Task directions – Figure out how many lines of the listing include the string "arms"; the reply is only that number.

Material provided –
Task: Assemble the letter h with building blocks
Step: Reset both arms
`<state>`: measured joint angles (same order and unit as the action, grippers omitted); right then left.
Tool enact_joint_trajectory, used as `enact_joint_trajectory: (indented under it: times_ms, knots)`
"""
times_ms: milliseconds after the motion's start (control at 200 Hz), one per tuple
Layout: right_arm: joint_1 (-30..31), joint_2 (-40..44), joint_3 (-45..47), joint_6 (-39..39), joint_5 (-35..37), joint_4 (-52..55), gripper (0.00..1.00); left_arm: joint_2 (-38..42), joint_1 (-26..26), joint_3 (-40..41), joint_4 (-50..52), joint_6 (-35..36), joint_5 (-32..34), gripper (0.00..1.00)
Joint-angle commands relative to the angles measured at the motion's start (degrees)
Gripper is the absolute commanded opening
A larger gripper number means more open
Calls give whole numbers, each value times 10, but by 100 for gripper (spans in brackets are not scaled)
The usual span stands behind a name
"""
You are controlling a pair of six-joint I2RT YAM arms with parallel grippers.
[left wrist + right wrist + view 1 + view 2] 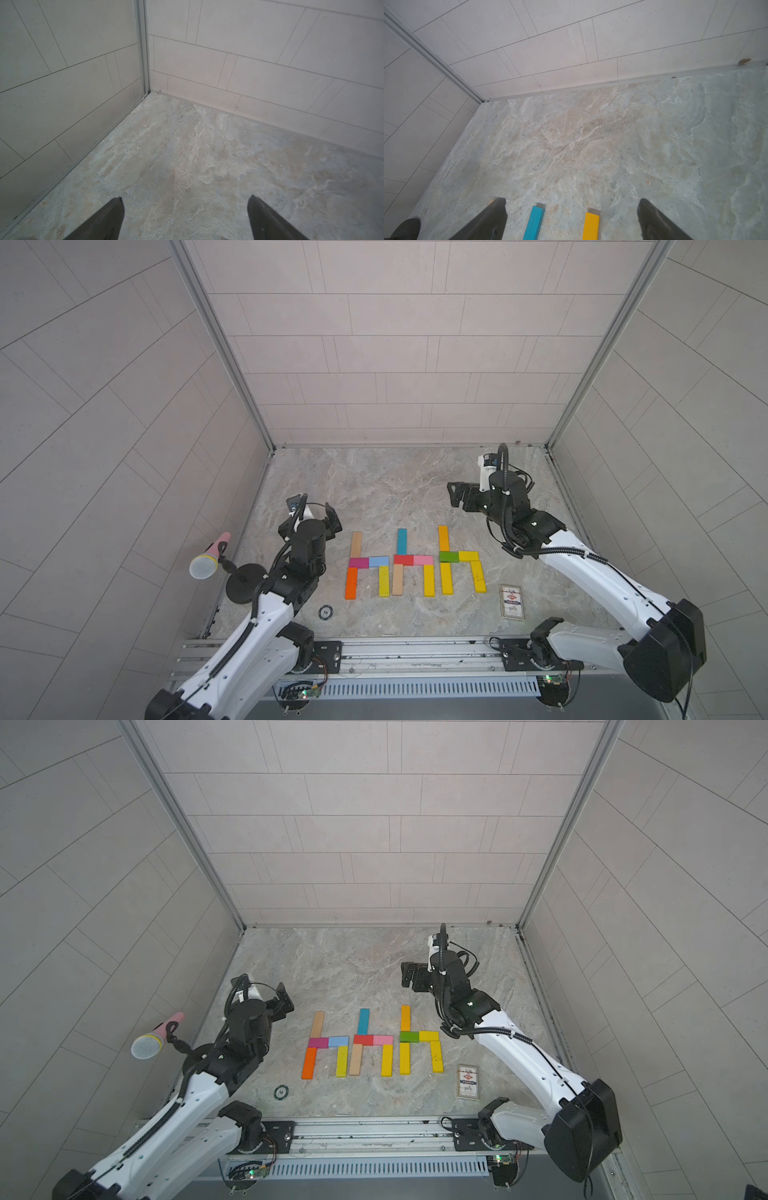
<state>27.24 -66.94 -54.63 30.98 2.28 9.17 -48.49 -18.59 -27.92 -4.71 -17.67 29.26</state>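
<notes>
1. Left hand (185, 199): dark wedge-shaped fingers spread wide, nothing between them, just bare surface (187, 145) underneath.
2. Right hand (571, 200): also spread fully and gripping nothing, raised clear of the surface.
3. Building blocks (423, 560): flat rectangular wooden slats with square-cut ends, matte paint or bare wood. They lie flat between the two hands, closer to the arm bases than either hand, and touch neither.
4. Layout is three lowercase h shapes side by side. Each has two long pieces as the stem, two short as the bar and one long as the leg.
5. h nearest the left hand: bare-wood block (356, 544), orange block (351, 583), magenta block (358, 562), light-blue block (378, 561), lime-yellow block (384, 580).
6. Middle h: teal block (401, 541), second bare-wood block (397, 579), red block (403, 559), pink block, yellow leg block (429, 580).
7. h nearest the right hand: amber block (443, 538), green block (449, 556), short yellow block (468, 556), long yellow blocks (446, 578).
8. Right wrist view: the teal and amber block ends sit below the right hand, framed by its fingers, no contact.
9. Surface is marbled grey-beige with a stone look. Walls (395, 344) are pale tiles.
10. A flat printed card box (512, 601) lies arm-base side of the right hand, near the last h. A round chip (325, 612) lies arm-base side of the left hand. A microphone (210, 558) with a mesh head and pink handle stands outboard of the left hand.
</notes>
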Motion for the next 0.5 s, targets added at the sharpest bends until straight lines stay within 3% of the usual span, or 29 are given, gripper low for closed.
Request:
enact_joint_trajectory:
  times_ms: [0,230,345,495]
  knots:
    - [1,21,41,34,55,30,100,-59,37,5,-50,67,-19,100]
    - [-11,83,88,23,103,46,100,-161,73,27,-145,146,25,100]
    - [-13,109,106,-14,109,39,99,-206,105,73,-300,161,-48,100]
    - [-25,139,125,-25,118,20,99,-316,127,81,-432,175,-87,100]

Problem solution – 2